Suliman needed a vacuum extractor but it was nowhere to be found. He asked for forceps‚ but they were also missing. The baby’s birth was delayed by another 20 to 25 minutes‚ and he arrived “flat”‚ meaning he was not breathing and barely had a heartbeat. He had suffered birth hypoxia‚ or oxygen deprivation.

After he was resuscitated‚ it was discovered he had developed cerebral palsy.

In court‚ Suliman contended the mother was not his patient‚ and that a doctor-patient relationship began only when he arrived at the hospital.
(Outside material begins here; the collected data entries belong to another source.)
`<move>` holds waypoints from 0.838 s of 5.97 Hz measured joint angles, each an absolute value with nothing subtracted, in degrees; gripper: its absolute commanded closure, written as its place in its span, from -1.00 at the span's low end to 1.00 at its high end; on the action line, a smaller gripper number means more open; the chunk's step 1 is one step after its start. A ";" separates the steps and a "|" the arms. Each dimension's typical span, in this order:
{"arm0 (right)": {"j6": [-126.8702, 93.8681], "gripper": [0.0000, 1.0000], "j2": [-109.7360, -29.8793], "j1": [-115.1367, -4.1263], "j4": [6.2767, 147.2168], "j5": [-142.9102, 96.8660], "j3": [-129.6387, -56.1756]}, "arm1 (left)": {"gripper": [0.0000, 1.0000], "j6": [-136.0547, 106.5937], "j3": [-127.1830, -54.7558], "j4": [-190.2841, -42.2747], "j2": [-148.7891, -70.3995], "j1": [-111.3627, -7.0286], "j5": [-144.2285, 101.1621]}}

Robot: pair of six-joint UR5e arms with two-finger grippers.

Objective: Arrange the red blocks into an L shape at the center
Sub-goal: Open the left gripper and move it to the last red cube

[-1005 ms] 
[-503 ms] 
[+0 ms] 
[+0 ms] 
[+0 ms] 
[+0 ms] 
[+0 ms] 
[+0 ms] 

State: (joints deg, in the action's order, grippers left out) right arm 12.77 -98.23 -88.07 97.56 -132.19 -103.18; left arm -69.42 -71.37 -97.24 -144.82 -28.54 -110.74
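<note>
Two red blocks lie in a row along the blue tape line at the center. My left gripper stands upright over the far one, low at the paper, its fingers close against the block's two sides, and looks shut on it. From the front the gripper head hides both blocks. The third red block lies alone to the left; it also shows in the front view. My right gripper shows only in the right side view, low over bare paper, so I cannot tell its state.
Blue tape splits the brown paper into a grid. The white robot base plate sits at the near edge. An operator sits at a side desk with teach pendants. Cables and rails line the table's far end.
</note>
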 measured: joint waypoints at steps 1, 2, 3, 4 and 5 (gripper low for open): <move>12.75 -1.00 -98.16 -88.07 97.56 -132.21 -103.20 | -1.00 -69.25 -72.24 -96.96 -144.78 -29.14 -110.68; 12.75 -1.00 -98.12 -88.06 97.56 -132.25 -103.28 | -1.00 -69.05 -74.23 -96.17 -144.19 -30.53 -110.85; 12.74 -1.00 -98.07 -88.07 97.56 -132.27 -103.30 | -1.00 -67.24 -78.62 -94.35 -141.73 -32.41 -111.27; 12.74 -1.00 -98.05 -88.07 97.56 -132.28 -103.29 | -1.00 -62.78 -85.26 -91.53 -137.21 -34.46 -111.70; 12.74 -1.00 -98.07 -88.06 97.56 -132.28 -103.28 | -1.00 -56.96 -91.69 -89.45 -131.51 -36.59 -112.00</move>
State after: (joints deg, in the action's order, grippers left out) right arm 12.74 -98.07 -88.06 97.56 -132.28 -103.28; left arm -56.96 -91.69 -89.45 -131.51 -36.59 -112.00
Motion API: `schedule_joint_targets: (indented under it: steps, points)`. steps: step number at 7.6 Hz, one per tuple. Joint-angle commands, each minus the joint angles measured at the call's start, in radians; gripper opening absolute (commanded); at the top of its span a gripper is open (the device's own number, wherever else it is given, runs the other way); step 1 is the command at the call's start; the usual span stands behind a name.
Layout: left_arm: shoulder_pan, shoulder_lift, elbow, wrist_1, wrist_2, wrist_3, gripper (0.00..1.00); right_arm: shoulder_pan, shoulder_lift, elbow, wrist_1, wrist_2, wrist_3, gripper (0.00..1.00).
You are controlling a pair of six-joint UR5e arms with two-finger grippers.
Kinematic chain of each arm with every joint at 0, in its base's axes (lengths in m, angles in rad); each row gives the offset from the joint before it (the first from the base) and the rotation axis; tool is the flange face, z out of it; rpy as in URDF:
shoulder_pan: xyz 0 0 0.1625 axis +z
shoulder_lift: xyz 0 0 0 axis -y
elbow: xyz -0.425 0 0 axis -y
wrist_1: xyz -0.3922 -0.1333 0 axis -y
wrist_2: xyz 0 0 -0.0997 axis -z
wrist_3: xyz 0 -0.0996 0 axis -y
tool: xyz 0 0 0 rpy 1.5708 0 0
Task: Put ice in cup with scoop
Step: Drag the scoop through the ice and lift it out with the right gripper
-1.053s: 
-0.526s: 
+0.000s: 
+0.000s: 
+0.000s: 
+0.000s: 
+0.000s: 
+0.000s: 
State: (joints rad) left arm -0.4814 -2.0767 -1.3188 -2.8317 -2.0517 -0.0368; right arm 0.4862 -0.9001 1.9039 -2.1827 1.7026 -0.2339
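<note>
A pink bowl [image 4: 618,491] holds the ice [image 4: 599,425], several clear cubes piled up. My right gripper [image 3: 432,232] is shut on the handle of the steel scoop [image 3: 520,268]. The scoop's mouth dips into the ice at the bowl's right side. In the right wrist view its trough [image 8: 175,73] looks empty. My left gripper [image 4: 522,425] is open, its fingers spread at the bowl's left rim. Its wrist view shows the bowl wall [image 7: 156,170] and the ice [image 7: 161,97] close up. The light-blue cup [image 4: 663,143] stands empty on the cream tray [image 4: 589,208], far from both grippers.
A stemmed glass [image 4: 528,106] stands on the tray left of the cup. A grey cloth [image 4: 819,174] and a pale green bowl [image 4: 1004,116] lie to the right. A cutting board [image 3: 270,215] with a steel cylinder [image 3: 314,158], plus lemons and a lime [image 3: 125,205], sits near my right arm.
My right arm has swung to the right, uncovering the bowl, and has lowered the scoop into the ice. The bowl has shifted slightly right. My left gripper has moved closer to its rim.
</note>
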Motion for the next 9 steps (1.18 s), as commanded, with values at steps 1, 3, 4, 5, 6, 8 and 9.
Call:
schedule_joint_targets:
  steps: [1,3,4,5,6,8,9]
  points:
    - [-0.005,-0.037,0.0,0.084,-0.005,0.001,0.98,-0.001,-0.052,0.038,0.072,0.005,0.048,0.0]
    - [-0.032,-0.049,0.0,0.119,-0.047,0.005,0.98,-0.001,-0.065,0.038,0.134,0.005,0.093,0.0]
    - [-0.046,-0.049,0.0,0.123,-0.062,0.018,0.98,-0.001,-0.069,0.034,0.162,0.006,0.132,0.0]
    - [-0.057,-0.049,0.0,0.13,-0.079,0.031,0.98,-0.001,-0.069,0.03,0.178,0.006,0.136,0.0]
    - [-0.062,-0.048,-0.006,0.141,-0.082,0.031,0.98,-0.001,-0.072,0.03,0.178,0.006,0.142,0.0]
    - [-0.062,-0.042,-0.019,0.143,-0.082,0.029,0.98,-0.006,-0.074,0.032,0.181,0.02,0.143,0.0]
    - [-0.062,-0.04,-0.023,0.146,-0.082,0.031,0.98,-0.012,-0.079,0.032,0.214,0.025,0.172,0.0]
The court found it was “more probable” that the baby would have avoided harm if Suliman had attended the hospital earlier.

Judge Shongwe said: “For that reason the hospital succeeded in proving factual causation on a balance of probabilities. In my view the attitude of Dr Suliman that he had no doctor-patient relationship with the patient was too lackadaisical and ... legally and morally indefensible.”

The hospital was found to be negligent as the labour ward sister did not inform Suliman the baby’s heartbeat was failing.